TASK ITEM:
I would like the lines below, from the one with "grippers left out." through the one with "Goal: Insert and", copied exactly and without any pictures.

-- Opening Marker --

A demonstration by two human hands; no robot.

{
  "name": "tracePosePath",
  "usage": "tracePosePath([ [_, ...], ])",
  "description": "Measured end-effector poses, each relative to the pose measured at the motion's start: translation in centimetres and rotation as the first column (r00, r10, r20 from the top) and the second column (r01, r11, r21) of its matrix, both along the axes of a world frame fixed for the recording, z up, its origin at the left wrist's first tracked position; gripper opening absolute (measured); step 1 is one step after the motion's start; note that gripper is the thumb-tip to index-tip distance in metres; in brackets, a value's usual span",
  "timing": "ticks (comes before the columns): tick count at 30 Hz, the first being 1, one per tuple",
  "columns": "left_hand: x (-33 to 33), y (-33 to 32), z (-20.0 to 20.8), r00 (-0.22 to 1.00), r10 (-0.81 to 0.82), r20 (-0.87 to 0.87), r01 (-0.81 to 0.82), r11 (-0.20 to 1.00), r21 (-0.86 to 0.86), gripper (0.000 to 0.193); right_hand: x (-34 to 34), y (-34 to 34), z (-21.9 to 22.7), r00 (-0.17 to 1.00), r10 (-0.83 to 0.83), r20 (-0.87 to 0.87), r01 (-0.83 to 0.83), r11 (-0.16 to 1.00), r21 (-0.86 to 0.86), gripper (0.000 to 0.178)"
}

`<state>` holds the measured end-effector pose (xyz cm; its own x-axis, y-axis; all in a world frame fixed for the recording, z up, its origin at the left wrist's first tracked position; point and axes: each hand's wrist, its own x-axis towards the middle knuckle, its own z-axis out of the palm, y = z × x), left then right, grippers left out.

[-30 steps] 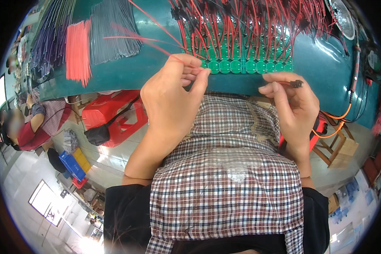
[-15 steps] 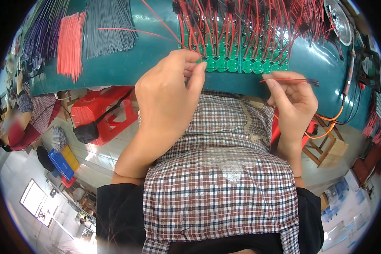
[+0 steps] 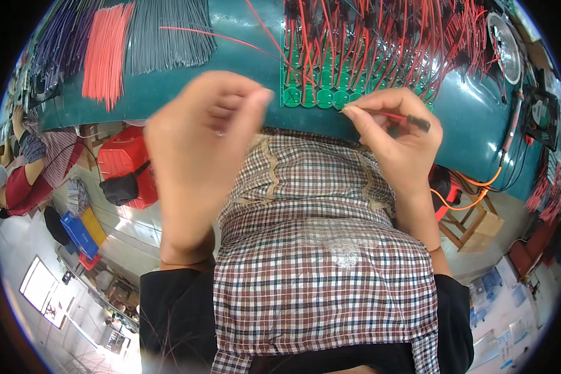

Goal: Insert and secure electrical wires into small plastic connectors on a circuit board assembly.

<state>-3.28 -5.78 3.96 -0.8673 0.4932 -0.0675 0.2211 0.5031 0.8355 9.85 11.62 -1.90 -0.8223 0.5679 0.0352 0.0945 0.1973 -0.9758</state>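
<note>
While blurred by motion, drawn away leftward from the green circuit boards [image 3: 325,98]: left hand [image 3: 196,134], fingers curled, any grip impossible to tell. Behind, fanned across the teal table [image 3: 474,137]: red wires [image 3: 109,53], then grey wires [image 3: 168,47]. At center, laid flat on the table before the wearer: the circuit boards, bristling with wiring. Newly brought to their near edge: right hand [image 3: 402,143], fingers pinching a red-and-black lead [image 3: 389,115] with black connector [image 3: 419,123], apparently alone now at the boards. On the far-left blue crate [image 3: 78,230] and the boards: no legible writing.
</note>
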Motion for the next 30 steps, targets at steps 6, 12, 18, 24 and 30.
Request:
tracePosePath([
  [6, -11.0, -6.7, -0.8, 0.831, 0.02, -0.556, -0.401, 0.714, -0.574, 0.028, -1.1, -1.3, -0.5, 0.998, -0.028, -0.063, 0.026, 0.999, -0.028, 0.018],
  [12, -21.4, -14.5, -6.0, 0.772, -0.05, -0.634, -0.509, 0.547, -0.664, 0.038, -1.2, -1.2, -1.2, 1.0, -0.007, -0.019, 0.007, 1.0, 0.026, 0.019],
  [18, -23.5, -16.2, -7.4, 0.902, 0.118, -0.415, -0.363, 0.727, -0.583, 0.033, -1.2, -1.1, -1.5, 0.999, -0.033, -0.029, 0.034, 0.998, 0.05, 0.018],
  [24, -22.3, -14.9, -5.9, 0.898, 0.071, -0.434, -0.355, 0.7, -0.619, 0.038, -1.2, -1.2, -1.5, 0.999, -0.019, -0.05, 0.022, 0.998, 0.052, 0.018],
  [30, -19.1, -10.1, -4.9, 0.882, 0.15, -0.448, -0.371, 0.806, -0.461, 0.039, -1.3, -1.3, -0.5, 1.0, 0.008, 0.003, -0.009, 0.968, 0.251, 0.019],
])
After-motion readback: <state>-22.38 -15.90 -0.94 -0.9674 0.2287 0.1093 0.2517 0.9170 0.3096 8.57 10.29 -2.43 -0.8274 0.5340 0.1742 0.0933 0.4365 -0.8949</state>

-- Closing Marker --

THE ANSWER:
`<state>` holds the measured end-effector pose (xyz cm; its own x-axis, y-axis; all in a world frame fixed for the recording, z up, its origin at the left wrist's first tracked position; point and axes: each hand's wrist, its own x-axis towards the middle knuckle, its own z-axis out of the palm, y = z × x), left then right, grippers left out.

[-30 steps] 
[-15 steps] 
[+0 steps] 

Goal: Insert and secure electrical wires into small plastic connectors on a circuit board assembly.

That completes the exercise.